Many Koreans have come to the Philippines as Christian missionaries, mainly Protestant, especially Presbyterian and some Baptists, and have established their own churches, which cater not only for Koreans but to Filipino converts as well. In the process there was “stealing of sheep” from Philippine churches, acknowledged Song Eyung Kyu, president of the Korean Missionary Association in the Philippines. “So please forgive us for our sins,” he said in a prayer, before about 20 South Korean and more than 20 Filipino church leaders signed a “Covenant of Unity.”
In response, Alfonso Alonzo of a group called Prayer Network Gathering, said, “Please forgive us if we sometimes considered your wealthier churches as good sources of funds, for seeing your faces as wons [the Korean currency] like the way we earlier saw American missionaries as dollars.”

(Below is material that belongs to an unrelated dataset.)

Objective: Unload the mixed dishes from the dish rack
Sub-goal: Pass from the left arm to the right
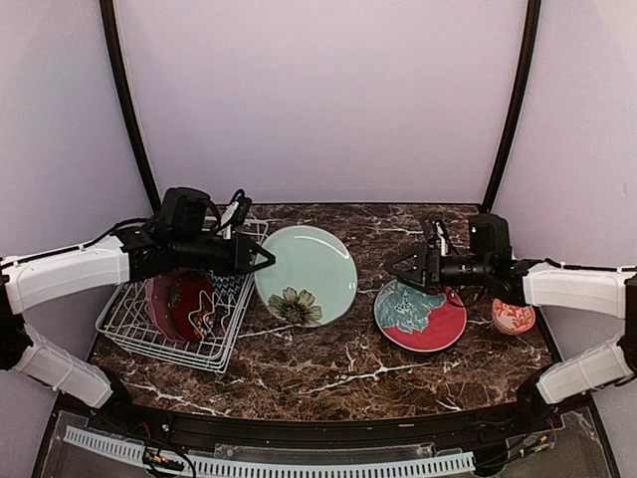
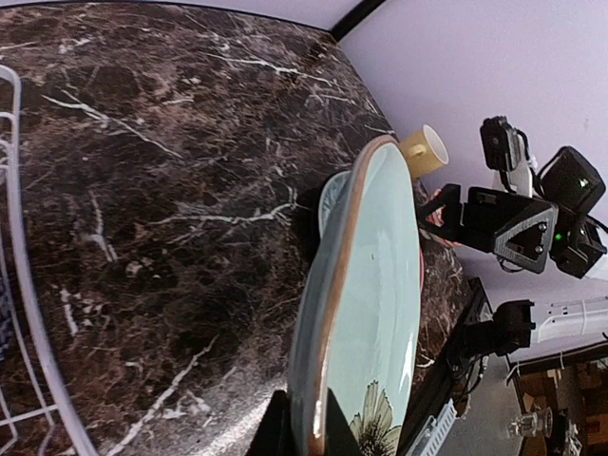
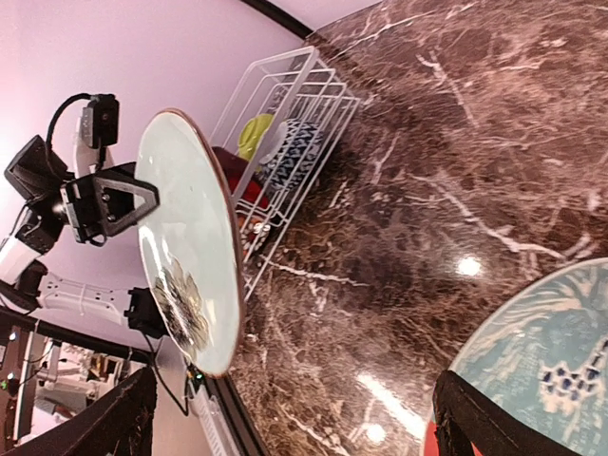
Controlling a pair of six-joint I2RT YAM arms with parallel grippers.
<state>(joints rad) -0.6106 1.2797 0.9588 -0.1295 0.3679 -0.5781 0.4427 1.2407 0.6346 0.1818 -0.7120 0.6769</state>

As of 2007, South Korea’s Ministry of Foreign Affairs and Trade recorded their expatriate population in the Philippines at 86,800 individuals, up by 87 percent since 2005. But the Philippines immigration bureau reported that as of 2007 some 240,000 Koreans live in the country, though only a few of them are documented.
Dang-awan hailed what he called an “historic event” and the start of a genuine partnership. He noted, “After forgiving one another, Filipino and Korean church leaders will be supporting instead of exploiting one another.”
More than 5,000 parishioners from Philippine and Korean Protestant, evangelical, and Pentecostal churches attended the joint Easter service.